Some of the nation's top civil rights leaders are angrily accusing right-wing media star Glenn Beck of "hijacking" the legacy of Dr. Martin Luther King's
"I Have a Dream" speech by planning to rally his conservative forces at the same Lincoln Memorial site on the anniversary date of Aug. 28 -- and so they are
planning a counter-rally and march of their own.
"Beck is hijacking the imagery and symbolism of August 28 and the Lincoln Memorial to promote an agenda of intolerance," said Marc H. Morial, the former New Orleans mayor who is now president and CEO of the National Urban League, one of the counter-rally organizers, said earlier tonight in a telephone interview.

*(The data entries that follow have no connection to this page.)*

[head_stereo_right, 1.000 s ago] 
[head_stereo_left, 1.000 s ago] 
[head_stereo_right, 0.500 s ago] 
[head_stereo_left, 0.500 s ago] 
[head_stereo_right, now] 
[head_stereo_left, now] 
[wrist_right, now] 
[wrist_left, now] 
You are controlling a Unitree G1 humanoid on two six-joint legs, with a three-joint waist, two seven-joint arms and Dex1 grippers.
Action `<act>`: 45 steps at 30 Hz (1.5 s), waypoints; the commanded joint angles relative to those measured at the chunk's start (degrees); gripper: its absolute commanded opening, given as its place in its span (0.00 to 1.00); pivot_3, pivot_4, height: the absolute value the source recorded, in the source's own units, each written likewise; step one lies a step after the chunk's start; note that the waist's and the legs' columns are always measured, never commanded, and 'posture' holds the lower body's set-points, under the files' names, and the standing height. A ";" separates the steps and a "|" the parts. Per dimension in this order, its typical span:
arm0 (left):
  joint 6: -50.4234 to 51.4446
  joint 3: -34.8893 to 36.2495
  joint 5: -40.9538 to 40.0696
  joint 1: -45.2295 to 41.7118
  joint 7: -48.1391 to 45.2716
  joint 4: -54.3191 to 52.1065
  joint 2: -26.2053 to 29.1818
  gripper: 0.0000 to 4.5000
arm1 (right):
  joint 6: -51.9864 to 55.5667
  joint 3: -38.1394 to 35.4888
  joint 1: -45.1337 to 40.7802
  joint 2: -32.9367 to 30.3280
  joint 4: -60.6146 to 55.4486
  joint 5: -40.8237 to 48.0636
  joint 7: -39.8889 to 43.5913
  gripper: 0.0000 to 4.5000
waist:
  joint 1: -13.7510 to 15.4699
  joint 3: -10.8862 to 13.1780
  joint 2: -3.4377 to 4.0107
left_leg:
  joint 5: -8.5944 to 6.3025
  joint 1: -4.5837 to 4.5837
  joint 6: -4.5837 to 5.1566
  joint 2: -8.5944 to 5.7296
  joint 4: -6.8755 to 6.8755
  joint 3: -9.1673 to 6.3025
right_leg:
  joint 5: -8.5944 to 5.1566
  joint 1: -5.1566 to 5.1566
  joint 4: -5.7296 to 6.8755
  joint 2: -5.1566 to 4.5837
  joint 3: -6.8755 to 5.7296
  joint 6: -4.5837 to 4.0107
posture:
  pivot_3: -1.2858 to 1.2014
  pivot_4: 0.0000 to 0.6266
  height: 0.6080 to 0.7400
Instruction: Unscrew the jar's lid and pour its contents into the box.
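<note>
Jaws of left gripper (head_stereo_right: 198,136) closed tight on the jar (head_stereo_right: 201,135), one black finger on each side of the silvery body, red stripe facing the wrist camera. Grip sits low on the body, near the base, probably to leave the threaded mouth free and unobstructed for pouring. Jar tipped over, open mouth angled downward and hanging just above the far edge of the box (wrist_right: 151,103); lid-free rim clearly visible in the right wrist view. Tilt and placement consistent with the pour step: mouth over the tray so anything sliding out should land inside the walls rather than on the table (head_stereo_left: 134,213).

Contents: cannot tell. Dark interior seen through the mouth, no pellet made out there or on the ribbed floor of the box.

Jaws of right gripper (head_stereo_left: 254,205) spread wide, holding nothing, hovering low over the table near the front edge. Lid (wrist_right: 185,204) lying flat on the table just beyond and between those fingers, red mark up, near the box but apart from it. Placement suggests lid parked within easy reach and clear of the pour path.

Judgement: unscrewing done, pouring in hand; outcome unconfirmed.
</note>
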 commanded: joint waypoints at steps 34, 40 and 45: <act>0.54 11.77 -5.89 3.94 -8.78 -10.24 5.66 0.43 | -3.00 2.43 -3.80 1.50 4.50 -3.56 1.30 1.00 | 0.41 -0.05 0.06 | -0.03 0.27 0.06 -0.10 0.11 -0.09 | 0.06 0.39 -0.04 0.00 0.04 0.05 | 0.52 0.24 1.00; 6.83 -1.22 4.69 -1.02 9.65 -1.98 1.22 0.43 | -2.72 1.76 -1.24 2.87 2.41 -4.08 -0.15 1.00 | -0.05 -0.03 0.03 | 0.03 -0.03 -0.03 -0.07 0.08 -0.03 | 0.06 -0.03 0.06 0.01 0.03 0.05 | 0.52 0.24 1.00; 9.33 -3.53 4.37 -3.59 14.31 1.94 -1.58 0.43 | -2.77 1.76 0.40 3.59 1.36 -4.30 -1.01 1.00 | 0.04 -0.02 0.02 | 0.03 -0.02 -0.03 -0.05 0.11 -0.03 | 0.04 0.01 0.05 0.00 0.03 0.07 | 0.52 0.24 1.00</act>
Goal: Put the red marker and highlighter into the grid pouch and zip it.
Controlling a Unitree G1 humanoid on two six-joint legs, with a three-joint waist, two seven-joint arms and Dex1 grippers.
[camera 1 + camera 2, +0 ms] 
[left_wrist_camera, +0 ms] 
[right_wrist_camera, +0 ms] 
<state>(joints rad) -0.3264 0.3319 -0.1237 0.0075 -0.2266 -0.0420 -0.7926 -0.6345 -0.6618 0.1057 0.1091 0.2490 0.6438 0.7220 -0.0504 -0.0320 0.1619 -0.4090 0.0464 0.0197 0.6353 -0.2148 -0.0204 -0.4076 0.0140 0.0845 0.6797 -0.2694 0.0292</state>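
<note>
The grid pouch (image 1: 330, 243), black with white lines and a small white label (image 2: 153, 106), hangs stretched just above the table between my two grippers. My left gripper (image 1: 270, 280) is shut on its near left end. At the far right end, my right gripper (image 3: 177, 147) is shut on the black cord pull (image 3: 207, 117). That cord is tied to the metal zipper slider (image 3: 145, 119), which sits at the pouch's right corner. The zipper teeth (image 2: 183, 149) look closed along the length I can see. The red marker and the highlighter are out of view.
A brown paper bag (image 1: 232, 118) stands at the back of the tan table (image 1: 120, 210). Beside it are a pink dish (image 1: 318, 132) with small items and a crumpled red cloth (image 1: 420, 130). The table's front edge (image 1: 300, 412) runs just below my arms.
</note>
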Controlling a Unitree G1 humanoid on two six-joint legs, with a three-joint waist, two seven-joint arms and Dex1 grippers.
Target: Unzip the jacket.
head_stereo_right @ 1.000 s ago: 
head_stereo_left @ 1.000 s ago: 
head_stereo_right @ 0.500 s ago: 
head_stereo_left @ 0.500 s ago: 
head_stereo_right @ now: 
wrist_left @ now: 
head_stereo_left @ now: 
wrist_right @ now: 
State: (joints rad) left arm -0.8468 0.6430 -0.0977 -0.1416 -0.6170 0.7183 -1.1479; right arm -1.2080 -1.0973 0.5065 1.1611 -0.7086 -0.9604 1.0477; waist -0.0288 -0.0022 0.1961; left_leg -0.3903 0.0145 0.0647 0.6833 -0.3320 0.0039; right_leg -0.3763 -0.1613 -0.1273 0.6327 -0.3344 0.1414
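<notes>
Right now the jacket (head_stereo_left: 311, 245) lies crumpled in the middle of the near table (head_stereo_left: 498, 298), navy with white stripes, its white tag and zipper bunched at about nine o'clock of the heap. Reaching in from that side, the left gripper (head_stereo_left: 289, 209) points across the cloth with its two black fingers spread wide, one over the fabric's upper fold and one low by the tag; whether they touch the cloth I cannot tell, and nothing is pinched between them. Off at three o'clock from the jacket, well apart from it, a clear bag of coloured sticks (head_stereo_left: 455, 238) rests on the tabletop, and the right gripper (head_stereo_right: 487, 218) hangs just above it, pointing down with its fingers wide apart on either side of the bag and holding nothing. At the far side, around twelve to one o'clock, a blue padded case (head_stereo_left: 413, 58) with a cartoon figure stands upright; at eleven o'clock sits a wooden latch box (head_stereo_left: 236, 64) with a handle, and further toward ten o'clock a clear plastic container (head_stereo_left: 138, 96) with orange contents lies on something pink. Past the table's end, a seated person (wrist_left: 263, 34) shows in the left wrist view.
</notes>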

The Morial-led Urban League is teaming with well-known activists such as the Rev. Al Sharpton and his National Action Network in planning a "mass rally" and march that will begin at a high school in Northeast Washington. Morial said that one of King's surviving children, Martin Luther King III, is also on board. Less than three miles away, the Fox News Channel host and former half-term Alaska Gov. Sarah Palin are headlining a heavily promoted rally called "Restoring Honor."
Morial said in the phone interview that civil rights leaders believe that "Beck is deliberately trying to poke a stick in our eye, or kick sand in our faces" by holding the rally on the 47th anniversary and at the spot of King's most famous speech, at a massive rally to lobby support for what would become the Civil Rights Act of 1964 that ended legal segregation in America.
Beck claimed earlier this month on his radio show that one of his goals is to "
reclaim the civil right movement," saying that it should be about individual liberties and not social justice or supporting undocumented immigration, which he called "modern day slavery." But as Beck's popularity has risen since launching his Fox News program the same week that Barack Obama became the nation's first African-American president -- angering many with
attacks linking Obama to socialism or communism and also triggering outrage with his comment that the president has "
a deep-seated hatred for white people."